WORK INSTRUCTION: From the records below, transcribe only the lines running from the one with "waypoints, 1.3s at" through the one with "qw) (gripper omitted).". Keep both of those end lines.

..............................

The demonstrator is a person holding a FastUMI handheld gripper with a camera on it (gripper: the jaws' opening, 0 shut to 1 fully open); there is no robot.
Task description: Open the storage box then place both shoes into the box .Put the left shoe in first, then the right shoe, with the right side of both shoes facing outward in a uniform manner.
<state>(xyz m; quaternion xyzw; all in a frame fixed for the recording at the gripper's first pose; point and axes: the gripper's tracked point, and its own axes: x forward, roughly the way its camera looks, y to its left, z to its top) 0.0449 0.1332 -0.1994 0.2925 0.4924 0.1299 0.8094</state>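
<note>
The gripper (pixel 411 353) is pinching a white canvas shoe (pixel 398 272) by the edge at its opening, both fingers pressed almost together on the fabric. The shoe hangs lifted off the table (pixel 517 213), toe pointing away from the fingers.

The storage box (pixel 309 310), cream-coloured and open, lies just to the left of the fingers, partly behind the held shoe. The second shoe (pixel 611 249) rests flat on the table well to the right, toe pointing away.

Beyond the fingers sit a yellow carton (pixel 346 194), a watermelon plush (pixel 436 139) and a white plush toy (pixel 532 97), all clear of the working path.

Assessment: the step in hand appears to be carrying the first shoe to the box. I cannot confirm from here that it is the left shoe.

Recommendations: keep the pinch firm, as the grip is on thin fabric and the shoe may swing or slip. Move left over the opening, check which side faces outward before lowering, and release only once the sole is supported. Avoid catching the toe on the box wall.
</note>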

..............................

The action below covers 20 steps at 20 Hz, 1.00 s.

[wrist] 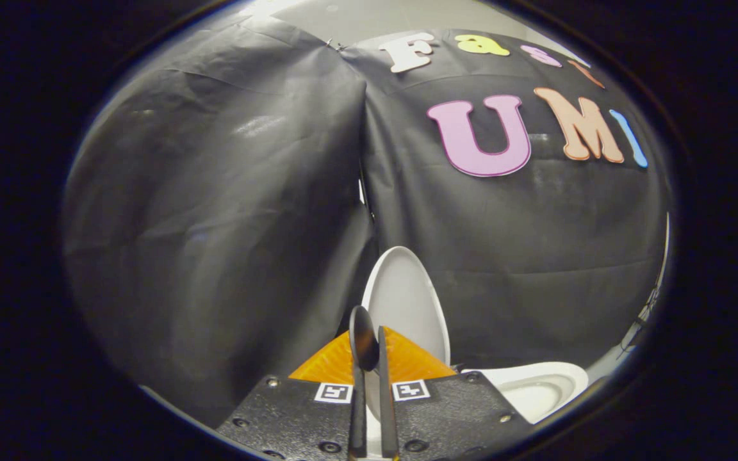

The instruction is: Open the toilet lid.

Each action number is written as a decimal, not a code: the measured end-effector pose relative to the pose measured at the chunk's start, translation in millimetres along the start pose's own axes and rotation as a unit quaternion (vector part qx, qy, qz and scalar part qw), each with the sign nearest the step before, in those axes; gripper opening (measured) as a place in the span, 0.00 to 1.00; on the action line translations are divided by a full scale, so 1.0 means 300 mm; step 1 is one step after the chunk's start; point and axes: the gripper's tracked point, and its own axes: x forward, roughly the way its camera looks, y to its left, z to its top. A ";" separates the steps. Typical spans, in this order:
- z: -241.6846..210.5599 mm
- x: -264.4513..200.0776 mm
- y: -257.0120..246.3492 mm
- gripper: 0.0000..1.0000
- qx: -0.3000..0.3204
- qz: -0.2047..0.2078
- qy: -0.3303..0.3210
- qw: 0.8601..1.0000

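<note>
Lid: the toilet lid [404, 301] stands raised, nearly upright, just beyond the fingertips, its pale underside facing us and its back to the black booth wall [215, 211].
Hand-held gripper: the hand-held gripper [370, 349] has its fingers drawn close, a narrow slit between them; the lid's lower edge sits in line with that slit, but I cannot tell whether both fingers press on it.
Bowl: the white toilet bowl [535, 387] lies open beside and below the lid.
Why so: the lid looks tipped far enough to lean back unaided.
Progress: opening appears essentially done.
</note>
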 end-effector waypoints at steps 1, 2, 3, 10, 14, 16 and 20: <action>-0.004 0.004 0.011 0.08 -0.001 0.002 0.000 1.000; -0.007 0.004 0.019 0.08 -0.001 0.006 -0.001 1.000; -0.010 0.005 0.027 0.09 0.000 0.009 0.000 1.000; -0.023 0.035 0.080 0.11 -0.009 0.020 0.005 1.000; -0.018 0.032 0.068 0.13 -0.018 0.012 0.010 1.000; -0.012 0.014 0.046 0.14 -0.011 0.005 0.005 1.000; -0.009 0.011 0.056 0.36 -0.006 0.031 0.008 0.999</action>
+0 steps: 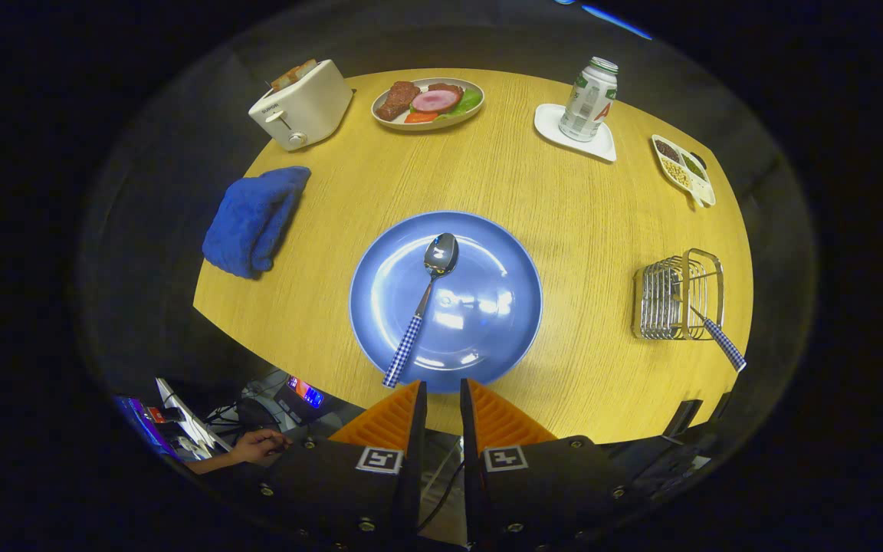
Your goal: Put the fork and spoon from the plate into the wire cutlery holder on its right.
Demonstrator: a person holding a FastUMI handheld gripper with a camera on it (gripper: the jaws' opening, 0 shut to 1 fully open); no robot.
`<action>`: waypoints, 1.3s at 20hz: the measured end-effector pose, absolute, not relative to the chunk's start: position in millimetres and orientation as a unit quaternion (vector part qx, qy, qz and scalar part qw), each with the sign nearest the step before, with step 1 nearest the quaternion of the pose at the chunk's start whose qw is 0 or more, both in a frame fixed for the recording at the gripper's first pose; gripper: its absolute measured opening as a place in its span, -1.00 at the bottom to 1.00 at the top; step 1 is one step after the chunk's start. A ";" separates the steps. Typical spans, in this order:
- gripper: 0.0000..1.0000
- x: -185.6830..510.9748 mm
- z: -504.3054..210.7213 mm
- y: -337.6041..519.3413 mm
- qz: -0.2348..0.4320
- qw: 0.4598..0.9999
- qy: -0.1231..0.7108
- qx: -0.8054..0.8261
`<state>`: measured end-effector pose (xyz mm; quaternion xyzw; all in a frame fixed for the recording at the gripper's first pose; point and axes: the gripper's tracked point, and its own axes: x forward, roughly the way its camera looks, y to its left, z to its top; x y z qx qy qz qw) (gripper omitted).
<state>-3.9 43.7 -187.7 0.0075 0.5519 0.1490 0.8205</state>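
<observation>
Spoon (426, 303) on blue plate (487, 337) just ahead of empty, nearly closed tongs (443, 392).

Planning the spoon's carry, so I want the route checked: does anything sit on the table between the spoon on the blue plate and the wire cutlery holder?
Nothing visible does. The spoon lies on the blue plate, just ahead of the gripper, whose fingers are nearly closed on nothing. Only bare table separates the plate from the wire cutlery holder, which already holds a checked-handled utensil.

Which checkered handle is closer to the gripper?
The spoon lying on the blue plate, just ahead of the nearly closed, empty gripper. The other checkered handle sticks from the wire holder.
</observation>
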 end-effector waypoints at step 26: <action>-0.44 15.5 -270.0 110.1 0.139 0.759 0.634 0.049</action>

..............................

RESULT OF THE TASK:
`<action>`: waypoints, 1.3s at 20hz: the measured end-effector pose, absolute, not relative to the chunk's start: position in millimetres and orientation as a unit quaternion (vector part qx, qy, qz and scalar part qw), each with the sign nearest the step before, with step 1 nearest the quaternion of the pose at the chunk's start whose qw is 0 or more, both in a frame fixed for the recording at the gripper's first pose; gripper: its absolute measured opening as a place in its span, -1.00 at the bottom to 1.00 at the top; step 1 is one step after the chunk's start. A ";" separates the steps. Typical spans, in this order:
- gripper: 0.0000..1.0000
- x: -185.6830..510.9748 mm
- z: -504.3054..210.7213 mm
- y: -337.6041..519.3413 mm
- qz: -0.2348..0.4320
- qw: 0.4598..0.9999
- qy: -0.1231..0.7108
- qx: -0.8054..0.8261
`<state>`: measured end-effector pose (xyz mm; quaternion xyzw; all in a frame fixed for the recording at the gripper's first pose; point and axes: the gripper's tracked point, and its own axes: x forward, roughly the way its camera looks, y to its left, z to its top; x y z qx qy qz qw) (gripper omitted).

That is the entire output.